I love my work. I own the magician’s magic and uncanniness, the surgeon’s artistry and dexterity, the butcher’s rapaciousness. It’s about skill, fearlessness, muscle, a sparkling eye, a shining knife. Be systematic, it’s also about control.
This is how it is done. Smack the chestbone to rob the heart of its breath, it quietens the voice. Use the Sleeper hold, radius to trachea. She twitches and writhes and when you lift, her legs dance a maniac thrashing until muscles just flutter. The bicep applies torque to hold the dead weight, revealing the protruding white throat, pliant like an opened cockle. This Odelisk moves me, her head tilted back as in a Waltz. Look up close, admire: the moist lip, the wonderful little depression over the labrum and those downy cushions below the conchas. Then clip, clip, slice. Casing rips, tendons recoil, muscles tear like a juicy fig. Undressed and skinned down. Cavity emptied.

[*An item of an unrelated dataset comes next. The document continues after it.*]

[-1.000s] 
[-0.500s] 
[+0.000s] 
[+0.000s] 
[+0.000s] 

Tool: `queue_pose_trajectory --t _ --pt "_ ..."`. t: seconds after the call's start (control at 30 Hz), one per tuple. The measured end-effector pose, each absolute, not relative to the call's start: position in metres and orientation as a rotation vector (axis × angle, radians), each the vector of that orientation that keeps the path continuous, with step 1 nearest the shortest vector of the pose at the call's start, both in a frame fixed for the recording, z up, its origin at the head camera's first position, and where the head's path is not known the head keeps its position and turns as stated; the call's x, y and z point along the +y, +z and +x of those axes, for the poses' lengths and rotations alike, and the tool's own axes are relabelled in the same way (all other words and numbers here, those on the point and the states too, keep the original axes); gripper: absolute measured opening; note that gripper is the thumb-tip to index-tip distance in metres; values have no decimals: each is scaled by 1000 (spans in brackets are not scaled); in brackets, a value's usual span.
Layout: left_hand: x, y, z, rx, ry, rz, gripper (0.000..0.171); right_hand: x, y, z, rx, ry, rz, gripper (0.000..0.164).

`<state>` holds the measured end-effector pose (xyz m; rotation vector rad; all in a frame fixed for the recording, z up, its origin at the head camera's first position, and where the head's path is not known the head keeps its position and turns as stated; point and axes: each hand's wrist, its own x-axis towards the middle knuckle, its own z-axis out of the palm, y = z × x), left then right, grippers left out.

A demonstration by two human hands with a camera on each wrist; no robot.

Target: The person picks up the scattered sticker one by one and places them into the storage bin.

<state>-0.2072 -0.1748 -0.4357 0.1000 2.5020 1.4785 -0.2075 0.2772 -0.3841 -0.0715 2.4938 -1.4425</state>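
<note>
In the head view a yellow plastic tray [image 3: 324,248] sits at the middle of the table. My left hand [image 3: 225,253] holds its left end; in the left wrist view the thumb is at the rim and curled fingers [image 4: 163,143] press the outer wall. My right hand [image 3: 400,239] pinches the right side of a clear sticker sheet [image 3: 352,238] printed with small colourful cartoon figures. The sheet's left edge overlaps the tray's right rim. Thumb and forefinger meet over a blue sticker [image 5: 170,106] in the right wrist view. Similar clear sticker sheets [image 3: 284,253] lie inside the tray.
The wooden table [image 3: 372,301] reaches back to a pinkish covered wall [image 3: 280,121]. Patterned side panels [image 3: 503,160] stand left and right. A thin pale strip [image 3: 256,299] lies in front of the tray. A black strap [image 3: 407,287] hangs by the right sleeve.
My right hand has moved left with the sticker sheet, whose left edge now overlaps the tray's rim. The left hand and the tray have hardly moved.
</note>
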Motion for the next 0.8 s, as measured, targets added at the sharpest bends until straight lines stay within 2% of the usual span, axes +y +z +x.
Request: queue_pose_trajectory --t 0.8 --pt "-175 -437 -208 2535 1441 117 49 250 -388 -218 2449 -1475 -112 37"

The pale sensitive ones, the fragile doves only need a pinch of the heart to wane. I accompany them during their withering, I worm into the abyss of those black discs, down into their lambent beacon. I swallow the faint cry: “Oh Murder!”
These women are my flesh and blood. Their cries live somewhere inside me. We are as one.
A frightful catena of slaughter, they say. It is true that each individual deliverance builds my personal theology. I am no ghoulish necrophile. You can show the cold meat – I prefer mine piping hot.
This is my adieu. I let my artistic ardour take over. My last production should have been my masterpiece, alas it was a distasteful monstrosity. Yet I will be legend. Why? We are all Jack or Jill the Ripper. I am the violence latent in each one of you.